Not only that, but creatures like Gina Millar won’t be able to launch anymore court challenges because no court will rule against both a referendum AND a single issue General Election.
There will be no ‘final deal’ brought to Parliament and Lords will be firmly made to wind it’s neck in or face disbandment.
You will have three very clear choices at the poll:-
Hard fast Brexit – Tory/UKIP
Soft slowly cuddly Brexit with sugar on – Labour.
No Brexit – Lib Dem/Plaid/SNP/Green
The party candidates from those parties will also have to campaign on those positions whether they agree with their party over the matter or not. People will have to vote with how they think over that single issue and nothing else and not how they normally vote.
And just think you Remoaners, if you hadn’t constantly whibned and bitched and interered then you wouldn’t be ib the position now of ‘put up or f**k off, winner takes all.’

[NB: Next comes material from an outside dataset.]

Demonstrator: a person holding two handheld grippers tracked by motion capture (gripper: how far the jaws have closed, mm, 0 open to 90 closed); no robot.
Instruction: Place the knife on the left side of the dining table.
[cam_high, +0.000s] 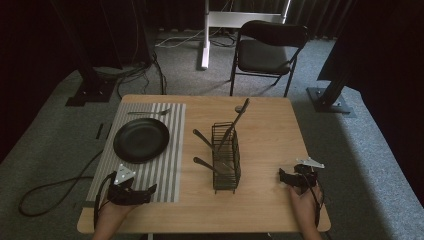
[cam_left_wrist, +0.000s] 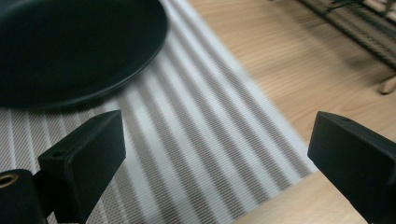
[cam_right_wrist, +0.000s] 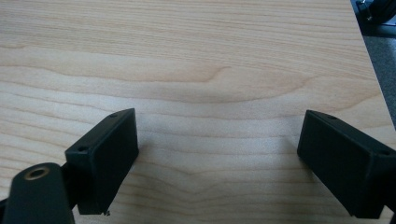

The answer to Tafia’s challenge, for anyone living in a Tory-held seat, is clearly to vote LibDem. The best Labour can hope for – as the next article spells out – is to hold what it has; there aren’t going to be any gains. So your Tory MP will win unless everybody of a different opinion gets behind the LibDem candidate.
“Vote Labour so they can carry on fighting each other”
Why ?
Ian, what part of 37% of labour voters voted Brexit,don’t you understand
The answer to Tafia’s “challenge” is to remember that we are better than that and treat the UKIP stooge with the contempt he deserves.
It won’t help to have Kezia Dugdale etc supporting the tories will it?